14 Mayo

“Ni palabras deshonestas, ni necedades, ni truhanerías, que no convienen…” (Efesios 5:4).

 

El humor en exceso debe evitarse, porque resulta inevitablemente en una fuga de poder espiritual.

El predicador trata con asuntos muy solemnes: la vida y la muerte, el tiempo y la eternidad. Puede pronunciar un sermón extraordinario, y sin embargo, si está salpicado de frases humorísticas indebidas, la gente sólo tenderá a recordar lo gracioso y se olvidará de lo demás.

Con mucha frecuencia el poder de un mensaje puede disiparse por la conversación despreocupada a continuación. Un solemne llamado evangélico va acompañado del augusto silencio de la eternidad que invade una reunión. Sin embargo, cuando el culto ha terminado y la gente se levanta para salir, es común escuchar el zumbido del parloteo social. La gente habla de los resultados del fútbol o de los negocios del día. No es de extrañar que el Espíritu Santo se entristezca y nada suceda en ellos para con Dios.
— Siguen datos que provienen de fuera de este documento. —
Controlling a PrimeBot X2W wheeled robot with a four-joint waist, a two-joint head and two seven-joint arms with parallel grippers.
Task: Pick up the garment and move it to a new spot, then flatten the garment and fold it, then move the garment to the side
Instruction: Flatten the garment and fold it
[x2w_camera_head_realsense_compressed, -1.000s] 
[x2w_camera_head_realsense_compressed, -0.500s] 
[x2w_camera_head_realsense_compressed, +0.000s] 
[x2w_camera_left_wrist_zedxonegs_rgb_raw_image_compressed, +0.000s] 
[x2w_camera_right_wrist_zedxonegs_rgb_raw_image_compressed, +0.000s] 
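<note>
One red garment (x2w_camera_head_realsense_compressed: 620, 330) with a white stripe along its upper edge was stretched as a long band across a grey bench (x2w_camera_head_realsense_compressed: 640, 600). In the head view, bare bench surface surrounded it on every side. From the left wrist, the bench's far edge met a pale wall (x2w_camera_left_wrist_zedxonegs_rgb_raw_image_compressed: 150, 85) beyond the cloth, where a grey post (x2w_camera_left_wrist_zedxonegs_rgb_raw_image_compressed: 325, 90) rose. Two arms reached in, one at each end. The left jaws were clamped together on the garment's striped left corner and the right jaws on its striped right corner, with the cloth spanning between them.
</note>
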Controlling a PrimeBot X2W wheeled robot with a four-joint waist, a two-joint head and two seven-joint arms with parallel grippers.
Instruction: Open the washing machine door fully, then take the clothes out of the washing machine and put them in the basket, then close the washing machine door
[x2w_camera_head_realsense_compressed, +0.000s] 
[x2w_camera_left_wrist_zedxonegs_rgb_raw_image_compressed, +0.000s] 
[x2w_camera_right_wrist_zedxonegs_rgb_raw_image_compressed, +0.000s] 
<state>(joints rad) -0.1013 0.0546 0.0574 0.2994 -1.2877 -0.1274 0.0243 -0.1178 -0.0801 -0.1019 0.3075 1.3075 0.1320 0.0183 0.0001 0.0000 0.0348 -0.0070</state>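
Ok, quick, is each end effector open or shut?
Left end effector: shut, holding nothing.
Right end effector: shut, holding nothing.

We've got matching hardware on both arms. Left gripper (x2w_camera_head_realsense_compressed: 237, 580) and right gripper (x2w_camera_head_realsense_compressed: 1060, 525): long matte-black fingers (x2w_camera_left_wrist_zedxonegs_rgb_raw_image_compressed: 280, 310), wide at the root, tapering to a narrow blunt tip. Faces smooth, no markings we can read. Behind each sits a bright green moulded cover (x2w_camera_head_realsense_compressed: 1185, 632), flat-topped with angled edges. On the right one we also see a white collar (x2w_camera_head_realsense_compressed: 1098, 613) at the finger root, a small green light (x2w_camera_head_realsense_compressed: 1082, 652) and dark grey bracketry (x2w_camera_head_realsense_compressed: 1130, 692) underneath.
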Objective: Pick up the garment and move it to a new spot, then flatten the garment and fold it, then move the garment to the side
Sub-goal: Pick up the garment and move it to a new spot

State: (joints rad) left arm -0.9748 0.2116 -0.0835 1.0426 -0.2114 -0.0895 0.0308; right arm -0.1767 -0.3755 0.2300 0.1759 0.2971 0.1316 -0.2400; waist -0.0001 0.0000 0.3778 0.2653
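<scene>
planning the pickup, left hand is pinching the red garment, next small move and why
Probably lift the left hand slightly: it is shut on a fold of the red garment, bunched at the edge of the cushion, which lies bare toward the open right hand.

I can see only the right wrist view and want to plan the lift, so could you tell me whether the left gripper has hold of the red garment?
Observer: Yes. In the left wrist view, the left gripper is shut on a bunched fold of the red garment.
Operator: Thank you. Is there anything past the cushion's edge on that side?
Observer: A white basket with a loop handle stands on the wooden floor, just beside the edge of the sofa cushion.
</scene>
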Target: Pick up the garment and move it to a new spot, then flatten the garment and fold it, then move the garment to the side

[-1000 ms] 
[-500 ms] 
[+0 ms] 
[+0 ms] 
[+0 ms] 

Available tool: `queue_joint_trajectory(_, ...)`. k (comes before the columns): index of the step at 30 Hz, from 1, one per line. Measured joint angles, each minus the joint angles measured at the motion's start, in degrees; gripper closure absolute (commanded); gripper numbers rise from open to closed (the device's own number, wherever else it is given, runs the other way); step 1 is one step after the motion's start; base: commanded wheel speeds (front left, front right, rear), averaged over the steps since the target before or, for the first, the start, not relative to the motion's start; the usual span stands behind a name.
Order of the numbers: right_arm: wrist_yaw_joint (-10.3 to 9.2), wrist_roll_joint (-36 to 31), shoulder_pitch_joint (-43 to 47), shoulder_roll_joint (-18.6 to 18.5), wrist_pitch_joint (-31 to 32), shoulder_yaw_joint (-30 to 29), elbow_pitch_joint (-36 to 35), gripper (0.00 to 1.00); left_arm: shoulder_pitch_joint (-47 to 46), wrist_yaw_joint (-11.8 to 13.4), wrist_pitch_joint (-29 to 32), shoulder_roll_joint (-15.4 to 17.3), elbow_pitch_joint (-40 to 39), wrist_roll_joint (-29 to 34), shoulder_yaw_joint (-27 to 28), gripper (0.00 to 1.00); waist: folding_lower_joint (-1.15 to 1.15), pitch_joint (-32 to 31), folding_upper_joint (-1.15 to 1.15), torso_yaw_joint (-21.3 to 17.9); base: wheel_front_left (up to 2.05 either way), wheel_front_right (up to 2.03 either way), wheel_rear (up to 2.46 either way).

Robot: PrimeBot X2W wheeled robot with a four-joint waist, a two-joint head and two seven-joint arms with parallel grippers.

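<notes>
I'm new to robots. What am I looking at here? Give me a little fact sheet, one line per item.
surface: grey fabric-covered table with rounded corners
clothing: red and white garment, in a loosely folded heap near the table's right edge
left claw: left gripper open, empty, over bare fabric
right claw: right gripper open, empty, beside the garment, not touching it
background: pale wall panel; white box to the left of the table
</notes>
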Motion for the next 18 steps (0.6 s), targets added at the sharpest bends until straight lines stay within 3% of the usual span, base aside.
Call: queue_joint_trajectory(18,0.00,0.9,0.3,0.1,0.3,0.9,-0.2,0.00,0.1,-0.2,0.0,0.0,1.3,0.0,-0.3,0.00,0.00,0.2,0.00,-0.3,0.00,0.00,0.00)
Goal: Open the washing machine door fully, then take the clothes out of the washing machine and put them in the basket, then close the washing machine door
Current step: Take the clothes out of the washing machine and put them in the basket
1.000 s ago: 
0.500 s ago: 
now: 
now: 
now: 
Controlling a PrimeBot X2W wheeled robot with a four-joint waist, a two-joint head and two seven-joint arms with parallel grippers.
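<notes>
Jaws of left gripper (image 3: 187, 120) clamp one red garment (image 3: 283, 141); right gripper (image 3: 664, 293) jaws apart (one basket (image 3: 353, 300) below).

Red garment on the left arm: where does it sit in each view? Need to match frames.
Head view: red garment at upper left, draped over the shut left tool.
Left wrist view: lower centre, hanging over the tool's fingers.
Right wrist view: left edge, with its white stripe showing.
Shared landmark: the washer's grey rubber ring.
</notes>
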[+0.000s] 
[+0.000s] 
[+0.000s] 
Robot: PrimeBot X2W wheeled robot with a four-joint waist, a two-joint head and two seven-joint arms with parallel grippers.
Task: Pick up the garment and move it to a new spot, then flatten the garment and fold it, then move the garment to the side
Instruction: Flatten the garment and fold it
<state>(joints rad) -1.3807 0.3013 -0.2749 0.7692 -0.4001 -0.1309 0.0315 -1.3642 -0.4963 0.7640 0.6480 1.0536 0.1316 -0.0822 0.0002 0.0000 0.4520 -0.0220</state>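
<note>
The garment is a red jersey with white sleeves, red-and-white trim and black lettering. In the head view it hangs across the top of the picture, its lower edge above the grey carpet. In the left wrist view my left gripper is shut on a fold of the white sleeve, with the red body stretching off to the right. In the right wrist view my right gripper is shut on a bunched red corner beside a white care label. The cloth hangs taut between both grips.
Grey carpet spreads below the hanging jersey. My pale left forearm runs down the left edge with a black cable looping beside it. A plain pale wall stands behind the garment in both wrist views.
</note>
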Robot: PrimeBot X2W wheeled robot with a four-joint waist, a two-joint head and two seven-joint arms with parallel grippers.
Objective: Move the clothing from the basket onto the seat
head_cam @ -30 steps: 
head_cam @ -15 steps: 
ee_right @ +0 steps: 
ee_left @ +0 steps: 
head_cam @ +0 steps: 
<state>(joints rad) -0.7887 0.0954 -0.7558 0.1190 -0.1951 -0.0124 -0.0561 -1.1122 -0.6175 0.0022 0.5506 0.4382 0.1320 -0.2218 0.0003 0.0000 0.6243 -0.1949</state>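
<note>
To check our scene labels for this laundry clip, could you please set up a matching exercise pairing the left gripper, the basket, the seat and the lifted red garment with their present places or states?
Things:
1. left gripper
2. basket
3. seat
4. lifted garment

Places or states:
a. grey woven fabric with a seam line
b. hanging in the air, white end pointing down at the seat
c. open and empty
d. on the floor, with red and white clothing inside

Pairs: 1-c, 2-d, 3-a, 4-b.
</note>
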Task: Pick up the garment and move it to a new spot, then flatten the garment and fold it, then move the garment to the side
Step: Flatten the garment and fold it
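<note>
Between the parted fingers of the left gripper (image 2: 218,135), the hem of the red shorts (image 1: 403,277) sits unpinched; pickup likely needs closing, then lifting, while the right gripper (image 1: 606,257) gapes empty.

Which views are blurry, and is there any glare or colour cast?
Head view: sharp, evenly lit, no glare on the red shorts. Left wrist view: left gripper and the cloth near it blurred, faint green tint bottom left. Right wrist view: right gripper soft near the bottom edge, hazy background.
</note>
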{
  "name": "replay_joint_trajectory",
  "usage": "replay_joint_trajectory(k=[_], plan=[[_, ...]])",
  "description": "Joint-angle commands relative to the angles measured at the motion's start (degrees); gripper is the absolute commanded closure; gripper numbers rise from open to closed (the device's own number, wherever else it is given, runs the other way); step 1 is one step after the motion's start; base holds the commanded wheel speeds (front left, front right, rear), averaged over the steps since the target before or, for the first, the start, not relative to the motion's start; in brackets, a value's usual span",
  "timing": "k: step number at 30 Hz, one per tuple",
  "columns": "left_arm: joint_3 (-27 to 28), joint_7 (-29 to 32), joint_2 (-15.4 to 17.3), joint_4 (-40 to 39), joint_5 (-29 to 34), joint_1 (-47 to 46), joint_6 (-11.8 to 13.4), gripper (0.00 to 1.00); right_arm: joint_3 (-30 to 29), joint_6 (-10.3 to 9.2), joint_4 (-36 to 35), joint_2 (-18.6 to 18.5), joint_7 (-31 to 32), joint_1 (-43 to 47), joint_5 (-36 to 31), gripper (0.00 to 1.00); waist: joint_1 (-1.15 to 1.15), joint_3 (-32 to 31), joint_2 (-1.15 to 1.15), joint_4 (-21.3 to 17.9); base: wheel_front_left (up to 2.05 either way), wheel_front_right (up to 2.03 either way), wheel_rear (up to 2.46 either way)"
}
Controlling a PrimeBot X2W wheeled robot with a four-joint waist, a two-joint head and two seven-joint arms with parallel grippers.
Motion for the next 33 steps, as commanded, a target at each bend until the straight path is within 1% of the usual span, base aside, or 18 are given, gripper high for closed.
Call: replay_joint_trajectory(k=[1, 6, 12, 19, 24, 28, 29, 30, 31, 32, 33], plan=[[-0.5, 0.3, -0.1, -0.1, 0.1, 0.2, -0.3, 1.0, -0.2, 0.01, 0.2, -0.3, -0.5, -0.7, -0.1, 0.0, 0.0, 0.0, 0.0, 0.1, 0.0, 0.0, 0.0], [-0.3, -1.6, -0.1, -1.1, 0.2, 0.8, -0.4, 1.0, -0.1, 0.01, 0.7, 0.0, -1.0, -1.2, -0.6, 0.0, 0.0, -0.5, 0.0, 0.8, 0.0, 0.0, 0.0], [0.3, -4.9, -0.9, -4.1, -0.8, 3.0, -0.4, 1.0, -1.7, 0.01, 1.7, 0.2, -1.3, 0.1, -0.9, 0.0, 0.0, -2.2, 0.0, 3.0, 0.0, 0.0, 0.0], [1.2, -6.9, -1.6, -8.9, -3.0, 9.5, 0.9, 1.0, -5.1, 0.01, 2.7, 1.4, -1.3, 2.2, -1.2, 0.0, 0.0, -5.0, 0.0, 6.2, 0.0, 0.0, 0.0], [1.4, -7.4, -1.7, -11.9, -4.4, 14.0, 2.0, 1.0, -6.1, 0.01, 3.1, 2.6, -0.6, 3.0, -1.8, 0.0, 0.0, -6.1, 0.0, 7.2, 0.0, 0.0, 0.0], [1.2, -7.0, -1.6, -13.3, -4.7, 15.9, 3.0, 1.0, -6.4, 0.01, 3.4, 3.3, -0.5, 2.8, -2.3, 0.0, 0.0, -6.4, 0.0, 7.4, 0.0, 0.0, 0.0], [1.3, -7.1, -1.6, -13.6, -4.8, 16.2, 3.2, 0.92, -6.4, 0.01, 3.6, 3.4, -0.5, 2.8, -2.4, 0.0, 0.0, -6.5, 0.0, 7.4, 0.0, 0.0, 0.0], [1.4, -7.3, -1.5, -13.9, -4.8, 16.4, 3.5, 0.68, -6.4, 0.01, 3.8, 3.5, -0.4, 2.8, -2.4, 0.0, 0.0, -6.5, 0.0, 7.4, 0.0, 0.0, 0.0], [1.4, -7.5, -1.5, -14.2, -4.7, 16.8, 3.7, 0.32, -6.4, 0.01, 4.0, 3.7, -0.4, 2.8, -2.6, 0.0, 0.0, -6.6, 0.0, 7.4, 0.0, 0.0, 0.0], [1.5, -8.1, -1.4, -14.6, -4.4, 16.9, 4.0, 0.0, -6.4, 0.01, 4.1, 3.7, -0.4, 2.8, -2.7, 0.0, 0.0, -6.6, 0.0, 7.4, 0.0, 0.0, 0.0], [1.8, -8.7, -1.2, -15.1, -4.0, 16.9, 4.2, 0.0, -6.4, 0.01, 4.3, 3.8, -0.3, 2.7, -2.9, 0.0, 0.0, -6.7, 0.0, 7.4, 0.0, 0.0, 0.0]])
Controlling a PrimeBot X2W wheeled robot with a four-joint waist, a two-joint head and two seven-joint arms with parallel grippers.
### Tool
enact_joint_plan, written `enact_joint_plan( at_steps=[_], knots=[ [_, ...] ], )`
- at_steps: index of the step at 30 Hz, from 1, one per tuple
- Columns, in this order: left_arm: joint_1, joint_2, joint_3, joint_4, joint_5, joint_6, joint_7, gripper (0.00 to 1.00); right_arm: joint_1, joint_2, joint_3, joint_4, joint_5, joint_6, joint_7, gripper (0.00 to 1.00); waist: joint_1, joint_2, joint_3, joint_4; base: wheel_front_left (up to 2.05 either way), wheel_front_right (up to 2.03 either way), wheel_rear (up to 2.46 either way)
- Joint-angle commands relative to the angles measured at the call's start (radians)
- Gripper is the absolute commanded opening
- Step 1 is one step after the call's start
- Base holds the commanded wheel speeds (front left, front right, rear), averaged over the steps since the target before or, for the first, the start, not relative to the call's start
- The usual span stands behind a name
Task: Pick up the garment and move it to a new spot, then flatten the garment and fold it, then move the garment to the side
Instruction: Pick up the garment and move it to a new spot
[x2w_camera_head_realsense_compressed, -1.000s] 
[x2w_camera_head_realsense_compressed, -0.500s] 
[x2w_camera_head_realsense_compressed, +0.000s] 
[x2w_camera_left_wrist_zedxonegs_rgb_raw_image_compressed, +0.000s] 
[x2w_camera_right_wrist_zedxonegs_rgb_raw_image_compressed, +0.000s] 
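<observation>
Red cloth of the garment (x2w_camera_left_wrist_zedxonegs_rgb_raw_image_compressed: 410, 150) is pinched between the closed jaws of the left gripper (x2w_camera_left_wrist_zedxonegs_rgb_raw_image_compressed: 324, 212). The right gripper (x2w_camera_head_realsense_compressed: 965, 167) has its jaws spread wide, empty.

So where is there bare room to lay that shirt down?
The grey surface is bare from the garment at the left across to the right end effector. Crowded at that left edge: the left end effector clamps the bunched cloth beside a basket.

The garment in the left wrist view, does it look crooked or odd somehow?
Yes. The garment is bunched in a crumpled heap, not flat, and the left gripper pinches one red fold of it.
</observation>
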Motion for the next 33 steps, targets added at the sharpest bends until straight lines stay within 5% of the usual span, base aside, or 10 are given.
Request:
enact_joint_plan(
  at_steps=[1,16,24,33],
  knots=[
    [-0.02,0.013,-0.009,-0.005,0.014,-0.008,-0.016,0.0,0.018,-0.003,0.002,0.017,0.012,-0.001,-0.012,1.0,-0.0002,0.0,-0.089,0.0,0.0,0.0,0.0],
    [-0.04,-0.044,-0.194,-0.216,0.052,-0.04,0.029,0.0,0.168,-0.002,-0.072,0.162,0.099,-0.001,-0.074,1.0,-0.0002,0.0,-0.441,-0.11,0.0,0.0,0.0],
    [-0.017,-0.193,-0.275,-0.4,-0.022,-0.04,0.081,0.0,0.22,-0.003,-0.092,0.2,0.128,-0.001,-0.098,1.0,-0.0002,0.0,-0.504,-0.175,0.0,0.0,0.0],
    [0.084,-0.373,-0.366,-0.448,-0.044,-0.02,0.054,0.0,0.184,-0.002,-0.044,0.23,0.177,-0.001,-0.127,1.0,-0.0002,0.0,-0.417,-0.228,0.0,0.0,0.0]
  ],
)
Los ancianos que siempre están bromeando tienen poco impacto espiritual efectivo sobre los jóvenes que los observan como modelos. Creen que su sentido del humor les congracia con ellos sin percatarse que todo lo que provocan es una aguda sensación de desilusión y decepción.

Una forma de liviandad que es especialmente dañina consiste en hacer juegos de palabras utilizando pasajes de la Escritura con lo que se puede hacer reír por un momento, pero no cambiar una vida. Cada vez que hacemos esto mermamos su sentido de autoridad en nuestra propia vida y en la de los demás.

Esto no significa que un creyente debe ser sombrío y taciturno sin mostrar el menor rastro de chispa humorística. Más bien quiere decir que debe controlar su humor de tal manera que no invalide su mensaje.

Kierkegaard contaba del payaso de un circo que estaba situado en las afueras de cierto pueblo. La gran carpa se incendió y el payaso fue corriendo al centro del pueblo gritando que el circo estaba ardiendo en llamas. La gente se reía cuando escuchaba sus gritos estruendosos. El payaso les había hecho reír tanto en los espectáculos que ya había perdido credibilidad.

Charles Simeon guardaba un cuadro de Henry Martyn en su despacho, y cuando Simeon entraba a la habitación, parecía que Martyn le seguía con la mirada y le decía: “Sé ardiente, sé ardiente; no pierdas el tiempo, no pierdas el tiempo”. Y Simeon le replicaba: “Sí, seré ardiente; seré ardiente; no perderé el tiempo, porque las almas perecen, y Jesús debe ser glorificado”.